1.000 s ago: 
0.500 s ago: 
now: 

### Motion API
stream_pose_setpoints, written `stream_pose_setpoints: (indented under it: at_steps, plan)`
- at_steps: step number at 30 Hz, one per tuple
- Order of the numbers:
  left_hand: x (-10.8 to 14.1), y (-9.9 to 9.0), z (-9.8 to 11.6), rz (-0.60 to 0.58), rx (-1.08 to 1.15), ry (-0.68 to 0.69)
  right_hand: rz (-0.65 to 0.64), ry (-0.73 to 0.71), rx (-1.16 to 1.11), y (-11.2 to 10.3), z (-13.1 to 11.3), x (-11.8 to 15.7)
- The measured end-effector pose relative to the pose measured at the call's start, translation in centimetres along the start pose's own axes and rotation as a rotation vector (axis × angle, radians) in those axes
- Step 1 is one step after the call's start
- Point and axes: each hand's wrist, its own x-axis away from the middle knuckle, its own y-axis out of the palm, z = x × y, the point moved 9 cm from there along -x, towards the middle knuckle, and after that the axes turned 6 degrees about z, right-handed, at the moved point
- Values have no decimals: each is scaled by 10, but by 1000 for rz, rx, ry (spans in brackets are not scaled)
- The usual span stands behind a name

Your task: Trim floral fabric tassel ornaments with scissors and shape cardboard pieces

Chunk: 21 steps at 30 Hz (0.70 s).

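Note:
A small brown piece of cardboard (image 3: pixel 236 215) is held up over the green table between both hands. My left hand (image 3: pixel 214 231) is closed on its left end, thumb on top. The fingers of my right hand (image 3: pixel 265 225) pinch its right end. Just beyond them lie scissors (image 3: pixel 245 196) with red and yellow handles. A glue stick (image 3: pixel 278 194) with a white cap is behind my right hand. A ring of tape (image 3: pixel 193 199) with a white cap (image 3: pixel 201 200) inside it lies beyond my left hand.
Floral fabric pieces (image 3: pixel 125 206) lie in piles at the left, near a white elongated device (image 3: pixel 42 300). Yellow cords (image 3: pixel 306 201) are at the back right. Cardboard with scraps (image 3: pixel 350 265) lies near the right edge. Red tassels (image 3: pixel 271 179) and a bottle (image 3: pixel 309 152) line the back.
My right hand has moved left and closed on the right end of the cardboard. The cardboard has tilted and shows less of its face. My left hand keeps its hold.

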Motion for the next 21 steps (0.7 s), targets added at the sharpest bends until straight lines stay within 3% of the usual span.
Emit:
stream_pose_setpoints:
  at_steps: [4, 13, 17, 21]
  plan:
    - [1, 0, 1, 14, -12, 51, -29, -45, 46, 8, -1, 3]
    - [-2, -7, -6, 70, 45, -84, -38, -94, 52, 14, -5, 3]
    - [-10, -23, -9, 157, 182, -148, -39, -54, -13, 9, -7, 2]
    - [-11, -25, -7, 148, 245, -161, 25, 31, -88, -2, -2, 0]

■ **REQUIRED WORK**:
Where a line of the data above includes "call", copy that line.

■ **OUTPUT FOR THIS TASK**:
- The measured end-effector pose relative to the pose measured at the call's start, translation in centimetres along the start pose's own axes and rotation as a rotation vector (axis × angle, radians) in those axes
- Step 1 is one step after the call's start

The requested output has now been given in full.